What is needed =
Once the line containing "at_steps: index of" is found in the entries below, reproduce it and every line after it, stopping at and including the line containing "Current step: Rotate"; reproduce nothing else, and keep each line exact.

·····

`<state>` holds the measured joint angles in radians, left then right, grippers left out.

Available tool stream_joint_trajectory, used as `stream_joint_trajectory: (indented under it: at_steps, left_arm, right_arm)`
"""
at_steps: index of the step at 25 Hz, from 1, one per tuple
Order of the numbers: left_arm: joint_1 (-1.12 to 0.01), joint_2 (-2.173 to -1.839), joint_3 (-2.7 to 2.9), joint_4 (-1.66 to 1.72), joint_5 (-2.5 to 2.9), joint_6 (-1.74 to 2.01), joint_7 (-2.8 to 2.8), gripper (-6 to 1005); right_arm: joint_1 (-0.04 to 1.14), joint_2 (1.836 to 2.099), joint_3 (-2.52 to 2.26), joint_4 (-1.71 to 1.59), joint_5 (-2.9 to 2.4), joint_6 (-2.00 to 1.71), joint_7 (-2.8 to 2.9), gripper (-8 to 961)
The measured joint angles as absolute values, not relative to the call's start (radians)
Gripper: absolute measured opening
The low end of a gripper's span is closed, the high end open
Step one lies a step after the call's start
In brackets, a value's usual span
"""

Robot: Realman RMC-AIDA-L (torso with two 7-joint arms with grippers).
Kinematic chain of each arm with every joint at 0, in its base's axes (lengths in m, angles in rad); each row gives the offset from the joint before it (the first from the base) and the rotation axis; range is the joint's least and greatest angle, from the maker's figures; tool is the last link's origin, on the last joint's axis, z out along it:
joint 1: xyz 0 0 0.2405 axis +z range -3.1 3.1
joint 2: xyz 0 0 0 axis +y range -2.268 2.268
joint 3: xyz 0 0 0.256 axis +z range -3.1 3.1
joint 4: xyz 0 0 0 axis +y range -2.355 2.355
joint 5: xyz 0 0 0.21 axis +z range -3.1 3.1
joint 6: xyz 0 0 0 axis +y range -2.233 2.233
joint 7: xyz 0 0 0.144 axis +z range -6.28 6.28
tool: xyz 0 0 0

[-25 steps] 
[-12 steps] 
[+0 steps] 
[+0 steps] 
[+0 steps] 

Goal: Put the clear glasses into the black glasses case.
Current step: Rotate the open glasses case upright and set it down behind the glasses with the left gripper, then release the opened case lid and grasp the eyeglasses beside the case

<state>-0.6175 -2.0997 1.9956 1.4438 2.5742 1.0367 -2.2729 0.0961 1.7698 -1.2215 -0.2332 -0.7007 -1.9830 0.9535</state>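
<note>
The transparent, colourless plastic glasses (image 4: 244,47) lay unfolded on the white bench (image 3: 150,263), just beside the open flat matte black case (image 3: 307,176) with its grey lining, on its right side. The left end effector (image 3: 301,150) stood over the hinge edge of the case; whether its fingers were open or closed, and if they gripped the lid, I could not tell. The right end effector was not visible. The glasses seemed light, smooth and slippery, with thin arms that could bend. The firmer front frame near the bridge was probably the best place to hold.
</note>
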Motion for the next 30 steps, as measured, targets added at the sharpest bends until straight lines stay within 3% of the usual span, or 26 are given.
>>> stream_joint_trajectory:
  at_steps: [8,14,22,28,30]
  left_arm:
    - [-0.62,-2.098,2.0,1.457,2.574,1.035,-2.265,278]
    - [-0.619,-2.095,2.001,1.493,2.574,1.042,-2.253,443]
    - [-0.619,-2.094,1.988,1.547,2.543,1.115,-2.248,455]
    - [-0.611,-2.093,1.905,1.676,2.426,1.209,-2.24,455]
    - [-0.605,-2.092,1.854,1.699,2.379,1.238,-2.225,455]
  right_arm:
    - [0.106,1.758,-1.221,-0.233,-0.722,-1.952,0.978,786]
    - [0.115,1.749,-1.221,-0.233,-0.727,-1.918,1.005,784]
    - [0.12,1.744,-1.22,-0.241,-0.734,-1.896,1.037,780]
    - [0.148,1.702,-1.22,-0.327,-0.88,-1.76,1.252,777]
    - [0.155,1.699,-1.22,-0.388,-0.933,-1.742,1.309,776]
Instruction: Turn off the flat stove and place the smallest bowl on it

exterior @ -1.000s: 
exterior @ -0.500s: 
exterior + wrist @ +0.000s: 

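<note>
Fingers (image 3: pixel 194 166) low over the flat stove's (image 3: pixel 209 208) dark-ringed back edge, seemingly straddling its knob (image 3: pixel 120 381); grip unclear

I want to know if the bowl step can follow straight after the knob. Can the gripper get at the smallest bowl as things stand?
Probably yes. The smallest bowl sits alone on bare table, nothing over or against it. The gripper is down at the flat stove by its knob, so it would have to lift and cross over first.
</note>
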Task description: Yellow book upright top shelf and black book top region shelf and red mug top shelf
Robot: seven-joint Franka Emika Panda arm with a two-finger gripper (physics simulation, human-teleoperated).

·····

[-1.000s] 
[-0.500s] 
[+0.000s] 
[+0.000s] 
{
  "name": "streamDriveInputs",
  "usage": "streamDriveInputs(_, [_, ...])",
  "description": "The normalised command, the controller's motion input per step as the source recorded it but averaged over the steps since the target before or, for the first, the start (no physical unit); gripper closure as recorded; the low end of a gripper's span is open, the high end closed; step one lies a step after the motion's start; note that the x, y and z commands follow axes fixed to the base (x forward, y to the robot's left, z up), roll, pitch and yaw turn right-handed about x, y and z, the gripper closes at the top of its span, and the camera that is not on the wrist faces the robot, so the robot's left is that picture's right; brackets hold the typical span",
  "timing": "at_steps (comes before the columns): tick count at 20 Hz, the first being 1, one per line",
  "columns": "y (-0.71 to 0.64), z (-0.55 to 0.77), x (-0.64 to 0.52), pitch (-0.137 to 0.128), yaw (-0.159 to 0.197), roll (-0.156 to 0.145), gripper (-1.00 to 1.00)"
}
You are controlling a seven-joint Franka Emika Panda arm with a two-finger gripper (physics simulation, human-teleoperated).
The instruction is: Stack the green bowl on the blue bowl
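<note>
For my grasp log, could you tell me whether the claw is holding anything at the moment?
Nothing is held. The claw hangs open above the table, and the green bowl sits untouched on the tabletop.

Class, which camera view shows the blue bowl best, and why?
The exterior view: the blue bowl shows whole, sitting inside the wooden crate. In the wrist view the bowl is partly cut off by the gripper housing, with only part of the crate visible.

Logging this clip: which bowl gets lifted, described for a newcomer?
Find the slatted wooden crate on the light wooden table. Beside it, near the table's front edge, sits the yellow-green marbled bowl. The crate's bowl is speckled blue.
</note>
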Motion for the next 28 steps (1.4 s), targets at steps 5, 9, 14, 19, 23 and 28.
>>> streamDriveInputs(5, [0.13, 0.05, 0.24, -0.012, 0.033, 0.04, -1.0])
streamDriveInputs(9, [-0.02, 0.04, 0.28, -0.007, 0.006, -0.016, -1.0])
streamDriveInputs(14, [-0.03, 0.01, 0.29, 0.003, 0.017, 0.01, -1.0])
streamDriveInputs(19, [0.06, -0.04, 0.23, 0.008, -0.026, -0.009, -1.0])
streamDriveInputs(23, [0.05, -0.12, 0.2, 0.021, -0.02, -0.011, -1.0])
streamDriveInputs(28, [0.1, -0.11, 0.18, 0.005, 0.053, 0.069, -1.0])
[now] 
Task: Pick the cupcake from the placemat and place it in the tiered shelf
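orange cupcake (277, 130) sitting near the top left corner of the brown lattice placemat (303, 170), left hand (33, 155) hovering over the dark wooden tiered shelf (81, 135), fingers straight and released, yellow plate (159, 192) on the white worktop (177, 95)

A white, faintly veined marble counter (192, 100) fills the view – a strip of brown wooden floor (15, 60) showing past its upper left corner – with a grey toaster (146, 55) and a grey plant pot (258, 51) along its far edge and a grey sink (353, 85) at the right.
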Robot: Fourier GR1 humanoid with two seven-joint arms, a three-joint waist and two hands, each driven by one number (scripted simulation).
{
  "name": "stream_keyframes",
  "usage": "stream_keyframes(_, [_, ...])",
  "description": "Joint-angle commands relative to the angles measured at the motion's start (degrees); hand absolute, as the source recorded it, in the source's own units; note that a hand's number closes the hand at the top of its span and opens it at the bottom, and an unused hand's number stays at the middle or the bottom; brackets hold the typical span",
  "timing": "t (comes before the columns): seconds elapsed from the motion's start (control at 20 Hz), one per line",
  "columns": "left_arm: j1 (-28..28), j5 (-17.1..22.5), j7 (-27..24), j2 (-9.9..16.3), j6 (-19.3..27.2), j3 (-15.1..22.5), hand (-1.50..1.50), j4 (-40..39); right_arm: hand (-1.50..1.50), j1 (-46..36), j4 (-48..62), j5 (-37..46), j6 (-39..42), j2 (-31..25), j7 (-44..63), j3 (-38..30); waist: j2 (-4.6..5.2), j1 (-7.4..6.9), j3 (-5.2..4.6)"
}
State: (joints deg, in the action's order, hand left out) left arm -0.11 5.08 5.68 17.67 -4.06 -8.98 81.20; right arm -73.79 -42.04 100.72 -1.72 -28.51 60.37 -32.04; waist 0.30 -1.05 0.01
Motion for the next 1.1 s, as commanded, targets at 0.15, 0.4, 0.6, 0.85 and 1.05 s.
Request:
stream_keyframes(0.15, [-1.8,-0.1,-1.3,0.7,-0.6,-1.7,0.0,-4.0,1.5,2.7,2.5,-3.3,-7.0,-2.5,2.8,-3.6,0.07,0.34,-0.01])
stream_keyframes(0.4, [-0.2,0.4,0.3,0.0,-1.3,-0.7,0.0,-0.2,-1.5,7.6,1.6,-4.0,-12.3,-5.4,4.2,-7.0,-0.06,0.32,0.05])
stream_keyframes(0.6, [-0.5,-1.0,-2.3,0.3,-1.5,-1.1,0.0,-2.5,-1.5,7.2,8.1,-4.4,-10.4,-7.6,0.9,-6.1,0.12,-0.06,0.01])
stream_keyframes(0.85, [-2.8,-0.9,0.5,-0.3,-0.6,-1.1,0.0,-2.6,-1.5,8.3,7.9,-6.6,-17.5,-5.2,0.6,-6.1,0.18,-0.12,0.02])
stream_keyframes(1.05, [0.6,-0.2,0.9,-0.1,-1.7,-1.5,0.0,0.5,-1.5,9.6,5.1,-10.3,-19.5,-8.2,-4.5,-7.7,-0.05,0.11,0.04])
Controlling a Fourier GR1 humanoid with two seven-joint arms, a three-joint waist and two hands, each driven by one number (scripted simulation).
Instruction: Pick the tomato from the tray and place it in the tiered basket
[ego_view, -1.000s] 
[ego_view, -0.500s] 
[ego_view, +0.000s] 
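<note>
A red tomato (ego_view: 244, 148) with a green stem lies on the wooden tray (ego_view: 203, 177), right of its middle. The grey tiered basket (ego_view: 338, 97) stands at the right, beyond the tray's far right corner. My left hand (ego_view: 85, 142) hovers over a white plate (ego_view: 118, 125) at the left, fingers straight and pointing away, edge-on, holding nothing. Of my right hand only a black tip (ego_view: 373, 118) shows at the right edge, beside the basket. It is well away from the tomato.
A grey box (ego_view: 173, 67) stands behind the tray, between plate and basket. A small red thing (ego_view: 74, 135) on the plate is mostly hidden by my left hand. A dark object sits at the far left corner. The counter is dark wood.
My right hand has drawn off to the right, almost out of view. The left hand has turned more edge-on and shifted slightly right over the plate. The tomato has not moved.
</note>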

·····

Your solution =
at_steps: index of the step at 25 Hz, from 1, one per tuple
Order of the numbers: left_arm: joint_1 (-1.12 to 0.01), joint_2 (-2.173 to -1.839), joint_3 (-2.7 to 2.9), joint_4 (-1.66 to 1.72), joint_5 (-2.5 to 2.9), joint_6 (-1.74 to 2.01), joint_7 (-2.8 to 2.8), gripper (-6 to 1005); right_arm: joint_1 (-0.04 to 1.14), joint_2 (1.836 to 2.099), joint_3 (-2.52 to 2.26), joint_4 (-1.71 to 1.59), joint_5 (-2.9 to 2.4), joint_6 (-2.00 to 1.71), joint_7 (-2.8 to 2.9), gripper (-8 to 961)
The measured joint angles as absolute values, not relative to the call's start (radians)
Gripper: absolute measured opening
The low end of a gripper's span is closed, the high end open
Step one lies a step after the call's start
In brackets, a value's usual span
"""

Robot: Realman RMC-AIDA-L (torso with two 7-joint arms with grippers).
Kinematic chain of each arm with every joint at 0, in its base's axes (lengths in m, angles in rad); each row gives the offset from the joint before it (the first from the base) and the rotation axis; range is the joint's least and greatest angle, from the maker's figures; tool is the last link's origin, on the last joint's axis, z out along it:
joint 1: xyz 0 0 0.2405 axis +z range -3.1 3.1
joint 2: xyz 0 0 0 axis +y range -2.268 2.268
joint 3: xyz 0 0 0.256 axis +z range -3.1 3.1
joint 4: xyz 0 0 0 axis +y range -2.355 2.355
joint 5: xyz 0 0 0.21 axis +z range -3.1 3.1
joint 6: xyz 0 0 0 axis +y range -2.233 2.233
joint 7: xyz 0 0 0.144 axis +z range -6.28 6.28
tool: xyz 0 0 0

[-25 steps] 
[-12 steps] 
[+0 steps] 
[+0 steps] 
[+0 steps] 

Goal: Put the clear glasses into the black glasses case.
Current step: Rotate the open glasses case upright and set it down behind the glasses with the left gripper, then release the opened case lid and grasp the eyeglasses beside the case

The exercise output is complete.